## Exercise description
Print, in exact form, the lines below from the one containing "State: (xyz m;" through the one containing "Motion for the", and omit all others.

• • • • •

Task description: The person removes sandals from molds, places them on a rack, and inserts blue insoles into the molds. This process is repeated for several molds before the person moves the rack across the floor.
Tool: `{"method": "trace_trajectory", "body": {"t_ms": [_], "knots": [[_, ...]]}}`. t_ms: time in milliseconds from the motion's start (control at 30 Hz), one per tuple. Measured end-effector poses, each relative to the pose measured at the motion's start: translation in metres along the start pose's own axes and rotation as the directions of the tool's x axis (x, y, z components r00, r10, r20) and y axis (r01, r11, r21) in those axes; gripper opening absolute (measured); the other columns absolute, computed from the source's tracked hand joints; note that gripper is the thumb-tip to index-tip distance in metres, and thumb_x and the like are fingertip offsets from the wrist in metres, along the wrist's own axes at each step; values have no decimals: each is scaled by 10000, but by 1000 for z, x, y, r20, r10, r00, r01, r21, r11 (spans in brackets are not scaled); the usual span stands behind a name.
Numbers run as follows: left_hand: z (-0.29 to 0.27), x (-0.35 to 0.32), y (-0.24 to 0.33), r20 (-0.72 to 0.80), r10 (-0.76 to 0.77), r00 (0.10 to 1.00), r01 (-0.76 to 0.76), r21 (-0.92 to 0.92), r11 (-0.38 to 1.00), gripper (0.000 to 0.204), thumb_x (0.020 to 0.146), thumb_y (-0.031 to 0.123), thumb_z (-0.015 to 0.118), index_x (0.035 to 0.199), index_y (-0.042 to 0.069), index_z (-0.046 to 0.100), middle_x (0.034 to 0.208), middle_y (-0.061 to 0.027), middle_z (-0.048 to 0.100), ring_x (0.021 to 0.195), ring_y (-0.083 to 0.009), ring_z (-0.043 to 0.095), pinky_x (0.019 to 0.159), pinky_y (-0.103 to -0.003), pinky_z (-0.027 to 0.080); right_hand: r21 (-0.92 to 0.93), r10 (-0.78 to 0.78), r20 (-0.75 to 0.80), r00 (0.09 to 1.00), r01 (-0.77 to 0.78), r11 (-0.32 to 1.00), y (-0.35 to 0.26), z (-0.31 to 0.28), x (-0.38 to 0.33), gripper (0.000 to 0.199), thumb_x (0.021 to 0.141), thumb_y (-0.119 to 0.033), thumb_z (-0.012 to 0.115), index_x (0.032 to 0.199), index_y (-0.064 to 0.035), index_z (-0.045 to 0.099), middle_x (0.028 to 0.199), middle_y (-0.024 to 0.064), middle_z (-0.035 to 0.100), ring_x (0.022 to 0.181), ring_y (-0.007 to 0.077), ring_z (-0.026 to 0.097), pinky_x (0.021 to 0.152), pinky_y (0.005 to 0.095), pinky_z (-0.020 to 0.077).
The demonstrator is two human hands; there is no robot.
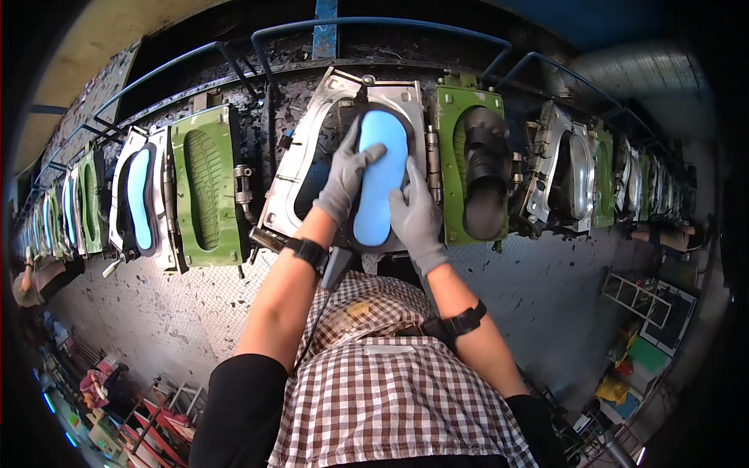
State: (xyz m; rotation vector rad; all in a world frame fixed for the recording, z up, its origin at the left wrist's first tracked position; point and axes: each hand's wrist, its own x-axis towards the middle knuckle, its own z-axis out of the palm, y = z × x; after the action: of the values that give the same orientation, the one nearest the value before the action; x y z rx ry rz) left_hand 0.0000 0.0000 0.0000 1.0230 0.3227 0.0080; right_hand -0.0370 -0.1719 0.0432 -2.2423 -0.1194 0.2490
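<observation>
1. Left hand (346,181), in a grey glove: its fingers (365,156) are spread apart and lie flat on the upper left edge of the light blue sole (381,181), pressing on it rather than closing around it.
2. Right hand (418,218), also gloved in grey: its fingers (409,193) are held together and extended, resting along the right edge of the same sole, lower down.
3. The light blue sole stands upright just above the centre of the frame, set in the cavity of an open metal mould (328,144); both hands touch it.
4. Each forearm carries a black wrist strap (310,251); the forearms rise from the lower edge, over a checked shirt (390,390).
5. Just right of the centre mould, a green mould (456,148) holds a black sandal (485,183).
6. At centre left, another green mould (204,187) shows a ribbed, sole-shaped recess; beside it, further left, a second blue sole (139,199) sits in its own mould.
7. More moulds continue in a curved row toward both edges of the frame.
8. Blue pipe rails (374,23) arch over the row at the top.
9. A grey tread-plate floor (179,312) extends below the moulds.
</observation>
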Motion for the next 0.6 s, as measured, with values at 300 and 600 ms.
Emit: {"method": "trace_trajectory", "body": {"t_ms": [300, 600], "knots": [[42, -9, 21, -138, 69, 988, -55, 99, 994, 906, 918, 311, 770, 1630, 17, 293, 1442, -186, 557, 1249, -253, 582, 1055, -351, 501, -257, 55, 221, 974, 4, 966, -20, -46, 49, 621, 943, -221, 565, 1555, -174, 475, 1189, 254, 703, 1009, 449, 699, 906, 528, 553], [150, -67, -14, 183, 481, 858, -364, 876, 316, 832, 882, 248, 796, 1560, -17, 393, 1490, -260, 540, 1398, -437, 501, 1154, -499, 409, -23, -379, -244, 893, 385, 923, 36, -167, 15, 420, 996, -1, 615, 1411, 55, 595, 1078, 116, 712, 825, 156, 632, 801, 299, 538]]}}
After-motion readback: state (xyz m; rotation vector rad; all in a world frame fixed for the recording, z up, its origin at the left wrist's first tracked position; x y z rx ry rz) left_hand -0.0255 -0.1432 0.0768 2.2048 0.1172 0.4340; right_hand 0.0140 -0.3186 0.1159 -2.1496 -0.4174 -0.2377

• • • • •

## Exercise result
State: (xyz m; rotation vector rad; all in a world frame fixed for the recording, z up, its origin at the left wrist's first tracked position; point and axes: each hand's wrist, its own x-axis towards the middle knuckle, its own z-axis out of the palm, y = z × x; after the action: of the values that give the same orientation, the one nearest the value before the action; x y z rx ry rz) left_hand 0.0000 0.0000 0.0000 1.0230 0.3227 0.0080; right_hand -0.0370 -0.1719 0.0432 -2.2423 -0.1194 0.2490
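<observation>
1. Left hand (346,181), in a grey glove: its fingers (365,156) are spread apart and lie flat on the upper left edge of the light blue sole (381,181), pressing on it rather than closing around it.
2. Right hand (418,218), also gloved in grey: its fingers (409,193) are held together and extended, resting along the right edge of the same sole, lower down.
3. The light blue sole stands upright just above the centre of the frame, set in the cavity of an open metal mould (328,144); both hands touch it.
4. Each forearm carries a black wrist strap (310,251); the forearms rise from the lower edge, over a checked shirt (390,390).
5. Just right of the centre mould, a green mould (456,148) holds a black sandal (485,183).
6. At centre left, another green mould (204,187) shows a ribbed, sole-shaped recess; beside it, further left, a second blue sole (139,199) sits in its own mould.
7. More moulds continue in a curved row toward both edges of the frame.
8. Blue pipe rails (374,23) arch over the row at the top.
9. A grey tread-plate floor (179,312) extends below the moulds.
</observation>
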Motion for the next 0.6 s, as measured, with values at 300 and 600 ms.

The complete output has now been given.